Abstract
A practical synthesis of the novel highly fluorinated amino acid Fmoc-perfluoro-tert-butyl tyrosine was developed. The sequence proceeds in 2 steps from commercially available Fmoc-4-NH2-phenylalanine, via diazotization followed by diazonium coupling reaction with perfluoro-tert-butanol. In peptides, perfluoro-tert-butyl tyrosine was detected in 30 seconds by NMR spectroscopy at 500 nM peptide concentration, due to 9 chemically equivalent fluorines that are a sharp singlet by 19F NMR. Perfluoro-tert-butyl ether has an estimated σp Hammett substituent constant of +0.30.
Graphical Abstract
Sensitivity in NMR spectroscopy is limited by the concentration of the analyte (typically requiring mid-micromolar concentration for rapid analysis) and by challenges in resolution due to spectral overlap (due to competing signals obscuring the signals of interest). These problems are particularly acute for the study of proteins and for investigations in complex solutions. The problem of spectral overlap in proteins can be partially overcome via site-specific isotopic labeling, such as using 15N-, 13C- and/or 2H-labeled amino acids and selective pulse sequences to spectroscopically isolate these amino acids. These approaches have allowed the investigation of protein function in media as complex as living E. coli and human cells and Xenopus oocytes, albeit at a substantial cost in sample preparation, experimental complexity, and instrument time.1
Alternatively, the introduction of NMR-active nuclei that are not typically present in biological systems provides an approach that results in NMR signals that are only associated with the molecules of interest, eliminating the challenges associated with background signals and spectral assignment. 19F has been the most widely used non-native NMR-active nucleus applied for interpretation of biological structure and function.2 Fluorinated molecules have been used for analysis of events as diverse as protein folding in cells, screening of pharmaceutical inhibitors of protein function, and MRI.3 19F has 100% natural abundance and sensitivity similar to 1H. Moreover, due to the absence of background signals, including from water, experiments can, compared to 1H NMR, be typically conducted with increased gain and simpler pulse sequences, further increasing sensitivity.

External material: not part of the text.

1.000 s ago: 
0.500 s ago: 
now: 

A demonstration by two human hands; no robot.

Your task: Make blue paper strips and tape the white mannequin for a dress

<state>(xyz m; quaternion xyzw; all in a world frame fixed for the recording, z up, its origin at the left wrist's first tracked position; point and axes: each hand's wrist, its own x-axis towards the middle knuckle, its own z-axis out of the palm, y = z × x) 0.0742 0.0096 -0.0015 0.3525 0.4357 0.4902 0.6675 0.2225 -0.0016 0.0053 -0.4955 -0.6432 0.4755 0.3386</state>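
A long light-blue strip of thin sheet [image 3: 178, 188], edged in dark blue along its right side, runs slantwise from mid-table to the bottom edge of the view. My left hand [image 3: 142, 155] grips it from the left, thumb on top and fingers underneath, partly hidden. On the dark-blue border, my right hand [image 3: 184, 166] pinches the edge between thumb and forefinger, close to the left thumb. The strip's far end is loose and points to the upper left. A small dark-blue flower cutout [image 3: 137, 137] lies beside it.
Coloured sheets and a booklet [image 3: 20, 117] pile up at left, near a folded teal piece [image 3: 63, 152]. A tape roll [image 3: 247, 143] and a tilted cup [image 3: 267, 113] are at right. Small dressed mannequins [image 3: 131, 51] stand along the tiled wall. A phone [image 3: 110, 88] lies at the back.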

However, despite these substantial advantages, the inherent sensitivity limits of NMR spectroscopy result in an inability to probe many processes at physiologically relevant concentrations.

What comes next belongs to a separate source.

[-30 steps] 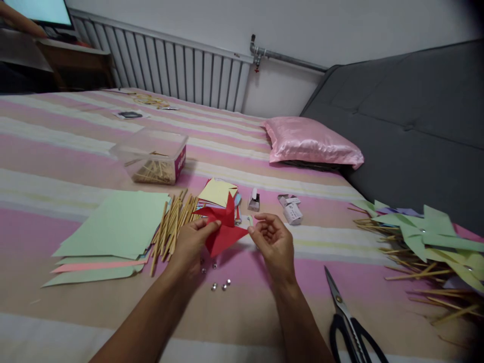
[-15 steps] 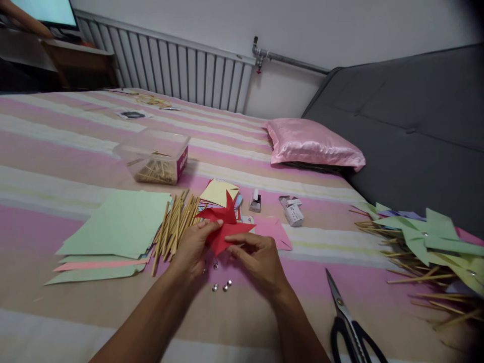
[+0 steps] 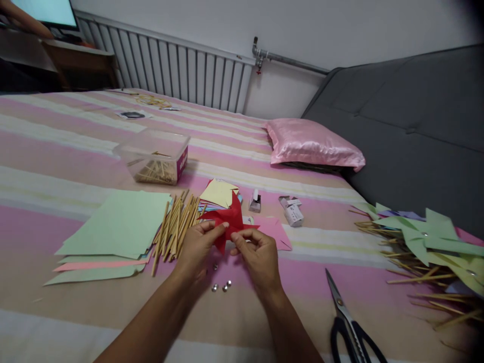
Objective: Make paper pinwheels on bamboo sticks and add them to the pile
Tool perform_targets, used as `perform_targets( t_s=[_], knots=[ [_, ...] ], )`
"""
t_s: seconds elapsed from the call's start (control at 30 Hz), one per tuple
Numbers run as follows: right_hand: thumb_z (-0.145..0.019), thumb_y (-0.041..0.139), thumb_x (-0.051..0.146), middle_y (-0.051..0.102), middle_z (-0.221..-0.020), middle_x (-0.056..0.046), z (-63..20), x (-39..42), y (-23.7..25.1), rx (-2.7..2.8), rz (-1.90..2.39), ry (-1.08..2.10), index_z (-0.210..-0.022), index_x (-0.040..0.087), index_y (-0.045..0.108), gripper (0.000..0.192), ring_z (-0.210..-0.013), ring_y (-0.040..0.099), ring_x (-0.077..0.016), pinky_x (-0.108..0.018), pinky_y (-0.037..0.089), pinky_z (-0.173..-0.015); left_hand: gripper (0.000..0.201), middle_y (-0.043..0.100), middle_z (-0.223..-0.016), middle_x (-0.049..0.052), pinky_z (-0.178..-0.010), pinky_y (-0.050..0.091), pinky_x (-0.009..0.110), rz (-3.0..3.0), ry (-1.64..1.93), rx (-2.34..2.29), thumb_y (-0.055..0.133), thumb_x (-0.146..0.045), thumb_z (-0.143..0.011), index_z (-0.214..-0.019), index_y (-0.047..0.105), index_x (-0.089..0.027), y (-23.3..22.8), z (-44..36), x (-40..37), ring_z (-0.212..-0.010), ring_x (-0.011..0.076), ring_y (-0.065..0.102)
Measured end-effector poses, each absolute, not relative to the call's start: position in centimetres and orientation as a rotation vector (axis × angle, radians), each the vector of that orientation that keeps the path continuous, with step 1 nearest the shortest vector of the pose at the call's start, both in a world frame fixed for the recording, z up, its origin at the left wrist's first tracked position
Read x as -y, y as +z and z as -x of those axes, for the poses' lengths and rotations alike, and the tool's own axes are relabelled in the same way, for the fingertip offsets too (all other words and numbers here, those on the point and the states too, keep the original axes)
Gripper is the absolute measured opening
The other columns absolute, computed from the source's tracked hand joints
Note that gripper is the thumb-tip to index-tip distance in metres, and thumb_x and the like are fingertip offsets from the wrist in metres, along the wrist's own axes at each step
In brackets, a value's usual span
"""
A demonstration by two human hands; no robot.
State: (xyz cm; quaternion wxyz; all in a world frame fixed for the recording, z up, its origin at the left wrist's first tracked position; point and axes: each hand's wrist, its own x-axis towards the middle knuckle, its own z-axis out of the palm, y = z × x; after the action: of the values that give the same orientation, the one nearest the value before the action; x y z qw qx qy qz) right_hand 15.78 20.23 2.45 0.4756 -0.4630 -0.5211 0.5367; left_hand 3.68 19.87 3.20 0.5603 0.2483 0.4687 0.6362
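Observation:
A red paper pinwheel (image 3: 231, 218) with folded, pointed blades is held up between my two hands. My left hand (image 3: 196, 249) pinches its left side, thumb on top near the middle. My right hand (image 3: 259, 254) is closed on the pinwheel's lower right, thumb and index finger together close to the left thumb. Below the hands, several silver thumbtacks (image 3: 225, 288) lie on the striped sheet. Just left of my left hand is a pile of thin wooden sticks (image 3: 177, 227). Behind the pinwheel sits a stack of cut paper squares (image 3: 217, 192), yellow on top.
Green paper sheets (image 3: 117, 227) lie at left, a clear plastic tub (image 3: 159, 156) of sticks behind them. Scissors (image 3: 346, 317) lie at front right. Finished pinwheels (image 3: 423, 234) are heaped at far right. Small boxes (image 3: 294, 214) and pink paper (image 3: 278, 233) lie beyond my right hand.
The pinwheel has tilted and shifted slightly right. My right fingers have moved in from its right edge toward its middle, closer to my left thumb.

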Motion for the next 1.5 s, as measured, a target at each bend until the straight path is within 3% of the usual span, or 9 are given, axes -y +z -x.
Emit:
perform_targets(
  t_s=[0.27,0.73,0.97,1.23,1.4,1.5],
  knots=[
    [-0.075,0.064,0.036,0.06,-0.073,-0.003,-15.6,-20.3,1.9,1.296,1.149,1.035,-0.071,0.016,0.065,0.021,-0.06,0.058,-0.0126,-0.024,0.047,-0.056,0.015,0.067,-0.061,0.002,-0.056,0.041,0.021,-0.65,1.478,-1.116,0.076,-0.023,-0.059,-0.064,0.067,-0.012,3.0,-3.9,-19.9,-0.054,0.0101,0.057],
    [-0.075,0.063,0.032,0.059,-0.083,-0.005,-15.6,-20.4,1.7,1.274,1.183,0.966,-0.067,0.016,0.063,0.018,-0.066,0.058,-0.0132,-0.025,0.048,-0.061,0.015,0.068,-0.059,0.004,-0.053,0.041,0.022,-0.715,1.465,-1.222,0.077,-0.026,-0.058,-0.061,0.069,-0.013,3.2,-4.2,-19.7,-0.052,0.0119,0.056],
    [-0.073,0.065,0.034,0.06,-0.098,-0.01,-16.0,-20.7,1.8,1.3,1.21,0.972,-0.068,0.016,0.068,0.019,-0.089,0.059,-0.0188,-0.026,0.048,-0.07,0.016,0.066,-0.054,0.003,-0.051,0.039,0.021,-0.915,1.425,-1.331,0.075,-0.028,-0.06,-0.058,0.07,-0.013,3.3,-3.8,-19.8,-0.049,0.0115,0.055],
    [-0.073,0.065,0.037,0.059,-0.102,-0.01,-16.0,-20.6,1.9,1.318,1.213,1.023,-0.07,0.016,0.07,0.022,-0.085,0.061,-0.0175,-0.026,0.048,-0.07,0.017,0.065,-0.053,0.004,-0.05,0.04,0.022,-0.896,1.449,-1.352,0.075,-0.028,-0.057,-0.056,0.068,-0.012,3.6,-4.1,-19.8,-0.048,0.0125,0.055],
    [-0.07,0.068,0.037,0.056,-0.113,-0.009,-15.9,-20.3,2.5,1.27,1.227,0.906,-0.084,0.016,0.063,0.025,-0.062,0.058,-0.0096,-0.023,0.047,-0.055,0.018,0.065,-0.053,0.002,-0.048,0.039,0.021,-0.781,1.518,-1.386,0.075,-0.027,-0.055,-0.058,0.067,-0.012,3.8,-3.2,-20.0,-0.047,0.0114,0.054],
    [-0.071,0.065,0.032,0.062,-0.096,-0.005,-16.5,-20.0,3.4,1.31,1.308,0.853,-0.085,0.017,0.058,0.021,-0.058,0.058,-0.0097,-0.021,0.043,-0.05,0.019,0.067,-0.056,0.003,-0.05,0.041,0.021,-0.672,1.571,-1.368,0.074,-0.027,-0.056,-0.064,0.067,-0.011,3.5,-2.4,-20.3,-0.048,0.0116,0.055]
  ],
)
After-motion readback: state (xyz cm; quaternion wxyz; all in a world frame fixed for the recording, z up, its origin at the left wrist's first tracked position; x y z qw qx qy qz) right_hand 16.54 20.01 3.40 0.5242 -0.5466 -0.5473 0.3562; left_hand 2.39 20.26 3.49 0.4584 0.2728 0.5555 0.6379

Increasing the concentration of equivalent signals in a molecule can substantially increase sensitivity and decrease the concentrations accessible for analysis. Thus, highly fluorinated molecules employing multiple chemically equivalent fluorines have found applications of small molecules, polymers, and proteins, in NMR spectroscopy and in MRI.3d, 4
We recently described the synthesis of two conformationally biased amino acids containing perfluoro-tert-butyl groups, 4R- and 4S-perfluoro-tert-butyl hydroxyproline.3c, 5 These amino acids were synthesized either in solution phase or within peptides on solid phase via Mitsunobu reaction of perfluoro-tert-butanol with the diastereomeric hydroxyprolines. Peptides containing perfluoro-tert-butyl hydroxyprolines have distinct conformational preferences and, owing to the presence of 9 chemically equivalent fluorines, can be rapidly detected at high nanomolar concentrations (5 minutes at 200 nM peptide concentration).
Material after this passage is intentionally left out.